Houphouet: Eltern sollten nicht reflexhaft sagen: Mein Kind macht das nicht. Auch im digitalen Raum haben wir es mit wechselnden Rollen zu tun. Fast jedes Kind piekst da auch schon mal rein. Eltern sollten das offen mit ihren Kindern reflektieren. Eine wichtige Verantwortung liegt auch bei der stillen Mehrheit, den Beobachtern von Hate Speech. Die entscheidende Frage, die an diese Gruppe zu richten ist: Wollt ihr, wollen wir wirklich so miteinander umgehen? Eine Diskussion darüber ist der Schlüssel zur Vorbeugung.
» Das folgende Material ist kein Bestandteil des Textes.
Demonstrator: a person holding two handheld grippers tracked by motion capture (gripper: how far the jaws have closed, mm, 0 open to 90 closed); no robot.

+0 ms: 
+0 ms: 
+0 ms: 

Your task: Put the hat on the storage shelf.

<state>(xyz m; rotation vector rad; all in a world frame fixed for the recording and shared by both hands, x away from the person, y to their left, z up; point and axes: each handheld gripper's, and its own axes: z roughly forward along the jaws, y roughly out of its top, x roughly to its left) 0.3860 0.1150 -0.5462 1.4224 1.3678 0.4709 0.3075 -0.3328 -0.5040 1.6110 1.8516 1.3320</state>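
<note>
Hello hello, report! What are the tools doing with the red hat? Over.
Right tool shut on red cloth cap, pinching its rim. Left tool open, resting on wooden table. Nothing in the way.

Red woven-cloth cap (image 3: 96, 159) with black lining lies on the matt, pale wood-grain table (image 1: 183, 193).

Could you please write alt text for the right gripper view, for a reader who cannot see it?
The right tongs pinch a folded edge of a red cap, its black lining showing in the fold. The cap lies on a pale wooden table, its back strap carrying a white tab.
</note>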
Sauret: Eine zentrale Rolle spielt Zivilcourage. Nicht allein handeln, sondern Gleichgesinnte gewinnen, um ein gemeinsames Statement zu setzen. Ich kann nur empfehlen: Nehmt den Hörer in die Hand, sprecht miteinander, belasst es nicht bei Whatsapp.

Welchen Ratschlag haben Sie noch für Familien?

Houphouet: Es geht darum, Kinder darin zu stärken, dass sie Gemeinheiten, die sie im Netz erleben, auch ansprechen. Es geht dann für sie darum, die vielen Verbündeten zu finden, die auch so fühlen. Um damit die Illusion zu brechen, dass da ein ganz Starker ist, gegen den man im Netz nicht ankommt.

Wanning: Wichtig ist, dass Erwachsene sich selbst disziplinieren und Kindern zeigen, dass es auch ohne Handy geht. Dass man eben nicht jede Information über sich in die Welt trägt. Weil das unerwünschte Folgen haben kann.

Sauret: Das Kind, das dank seiner Eltern einen kritischen Blick entwickelt hat, ist am besten geschützt.